Adventures in Babysitting Review

Adventures In Babysitting (1987)
Director:
 Chris Columbus
Screenwriter: David Simkins
Starring: Elisabeth Shue, Vincent D’Onofrio, Penelope Ann Miller, George Newburn, Maia Brewton, Keith Coogan, Anthony Rapp, Calvin Levels

A stood-up babysitter gets more than she bargained for when her efforts to retrieve her stranded bestie at the bus station are sabotaged at every turn.

Chris Parker (Shue) is your typical 80’s teenager, dancing in front of the mirror with a head full of curls and a hunky boyfriend in her picture frame. Unfortunately, Chris’ Camaro-driving dreamboat stands her up and she is left to babysit the Anderson children; Brad (Newburn) and Sarah (Brewton).

When her best friend Brenda (Miller) calls to say she has run away from home and is stuck at the bus station, Chris is blackmailed to taking the children out of the suburbs and into the big bad city. A quick 30 minute drive turns into an all-nighter misadventure. Que giggles.

It would be easy to overlook this movie as a run of the mill comedy caper, but in actual fact there is much more R-rated hilarity in this film than meets the eye (massive over-exaggeration but the F word is used – twice).

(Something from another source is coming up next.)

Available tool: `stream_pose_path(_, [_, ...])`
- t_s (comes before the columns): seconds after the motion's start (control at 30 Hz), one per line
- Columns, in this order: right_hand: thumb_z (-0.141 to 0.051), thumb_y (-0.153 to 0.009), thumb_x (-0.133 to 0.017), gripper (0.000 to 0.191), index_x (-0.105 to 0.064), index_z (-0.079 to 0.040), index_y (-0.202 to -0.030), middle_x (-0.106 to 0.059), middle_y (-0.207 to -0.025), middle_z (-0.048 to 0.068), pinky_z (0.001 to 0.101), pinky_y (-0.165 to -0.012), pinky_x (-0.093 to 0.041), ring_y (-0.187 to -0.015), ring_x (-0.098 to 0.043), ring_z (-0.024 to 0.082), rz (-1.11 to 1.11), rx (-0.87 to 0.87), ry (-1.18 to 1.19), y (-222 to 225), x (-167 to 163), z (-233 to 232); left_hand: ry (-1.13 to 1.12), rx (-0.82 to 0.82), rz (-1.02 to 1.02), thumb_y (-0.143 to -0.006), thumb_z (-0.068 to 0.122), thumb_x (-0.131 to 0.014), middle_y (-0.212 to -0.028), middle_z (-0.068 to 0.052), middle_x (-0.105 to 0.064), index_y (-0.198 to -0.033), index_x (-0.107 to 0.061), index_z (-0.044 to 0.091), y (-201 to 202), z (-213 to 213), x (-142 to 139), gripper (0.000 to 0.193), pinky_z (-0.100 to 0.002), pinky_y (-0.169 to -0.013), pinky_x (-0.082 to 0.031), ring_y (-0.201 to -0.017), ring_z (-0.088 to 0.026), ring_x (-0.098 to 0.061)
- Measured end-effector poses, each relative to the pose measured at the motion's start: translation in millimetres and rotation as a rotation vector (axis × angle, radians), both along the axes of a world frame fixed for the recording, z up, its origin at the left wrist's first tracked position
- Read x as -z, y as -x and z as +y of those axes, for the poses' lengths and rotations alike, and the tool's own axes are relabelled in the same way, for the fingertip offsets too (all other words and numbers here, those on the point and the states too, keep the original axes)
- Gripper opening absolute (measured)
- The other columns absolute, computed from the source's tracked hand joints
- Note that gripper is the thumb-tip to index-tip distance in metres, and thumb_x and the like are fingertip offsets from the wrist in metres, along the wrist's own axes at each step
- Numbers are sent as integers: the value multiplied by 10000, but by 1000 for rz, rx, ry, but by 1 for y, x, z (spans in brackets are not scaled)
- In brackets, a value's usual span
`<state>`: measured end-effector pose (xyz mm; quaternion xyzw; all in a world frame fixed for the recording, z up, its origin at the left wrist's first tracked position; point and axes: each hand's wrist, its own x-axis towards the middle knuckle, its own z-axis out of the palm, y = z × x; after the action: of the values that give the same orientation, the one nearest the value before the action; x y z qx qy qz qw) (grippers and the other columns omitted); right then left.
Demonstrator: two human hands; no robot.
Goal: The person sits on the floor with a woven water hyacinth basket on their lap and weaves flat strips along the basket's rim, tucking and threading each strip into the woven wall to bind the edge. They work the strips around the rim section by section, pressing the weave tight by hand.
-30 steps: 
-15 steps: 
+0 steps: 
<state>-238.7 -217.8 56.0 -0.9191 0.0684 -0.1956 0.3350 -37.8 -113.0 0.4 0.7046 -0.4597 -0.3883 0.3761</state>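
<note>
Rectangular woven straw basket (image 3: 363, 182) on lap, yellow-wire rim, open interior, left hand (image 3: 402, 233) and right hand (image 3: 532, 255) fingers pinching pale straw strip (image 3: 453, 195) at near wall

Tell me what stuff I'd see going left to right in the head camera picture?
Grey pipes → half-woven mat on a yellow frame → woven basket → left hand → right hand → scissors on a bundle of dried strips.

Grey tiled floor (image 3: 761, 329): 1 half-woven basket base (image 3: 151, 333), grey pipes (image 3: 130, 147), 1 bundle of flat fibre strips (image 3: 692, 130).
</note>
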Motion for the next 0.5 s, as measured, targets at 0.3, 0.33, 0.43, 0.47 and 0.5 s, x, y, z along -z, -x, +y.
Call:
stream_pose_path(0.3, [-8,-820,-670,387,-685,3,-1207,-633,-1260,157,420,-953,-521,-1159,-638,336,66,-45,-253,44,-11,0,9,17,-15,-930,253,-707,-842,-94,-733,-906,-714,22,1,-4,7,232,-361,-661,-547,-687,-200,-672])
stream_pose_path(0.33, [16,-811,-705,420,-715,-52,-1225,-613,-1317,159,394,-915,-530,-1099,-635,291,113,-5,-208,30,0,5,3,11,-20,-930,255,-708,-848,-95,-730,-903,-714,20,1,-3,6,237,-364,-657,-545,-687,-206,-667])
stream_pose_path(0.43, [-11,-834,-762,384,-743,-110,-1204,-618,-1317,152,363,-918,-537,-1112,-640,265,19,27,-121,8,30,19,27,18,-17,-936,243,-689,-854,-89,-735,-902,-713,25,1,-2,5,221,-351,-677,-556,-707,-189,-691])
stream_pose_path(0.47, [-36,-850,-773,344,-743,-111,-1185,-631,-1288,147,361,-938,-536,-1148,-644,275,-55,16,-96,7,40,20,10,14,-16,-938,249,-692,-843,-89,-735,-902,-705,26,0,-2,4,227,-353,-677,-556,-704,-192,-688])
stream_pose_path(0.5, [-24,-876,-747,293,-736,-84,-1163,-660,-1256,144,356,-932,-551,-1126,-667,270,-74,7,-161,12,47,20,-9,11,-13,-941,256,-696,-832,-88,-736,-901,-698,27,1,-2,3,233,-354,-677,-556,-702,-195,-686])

It seems that Shue will always wear the 80’s cult crown, cutting her teeth with Karate Kid, Cocktail and Back To The Future II & III but this is arguably her best and most pronounced role.

The film highlights the divide between an easy-going American suburban lifestyle versus the turbulent and often violent crush of New York City. Columbus and Simkins were able to convey the political and social duality of the country through a bunch of children – who are constantly in both the right and wrong places – while still having a cutting sense of humour about it; not an easy feat, but one that could only have been accomplished in this golden decade of film.

As Chris and the kids encounter gang wars, extreme poverty, violence and cruelty, they also encounter love, generosity and compassion. With a soundtrack bluesy enough to have you reaching for the whiskey but upbeat enough to have you dancing with your dog, this film of contrasts is a mile-a-minute laughathon.

Combining a deep and mature understanding of what life may have felt like for a young American woman on the verge of adulthood, with the innocence and bravado of children, Adventures In Babysitting is both thought-provoking and down-right hysterical.

Watch out for Mrs. Anderson’s ridiculously cliche 80’s dress that makes her look like a walking Werthers Original , the hot dog vendor that doesn’t want to slip Brenda a wiener and (my personal favourite) Sarah’s encounter with the bathroom line Viking.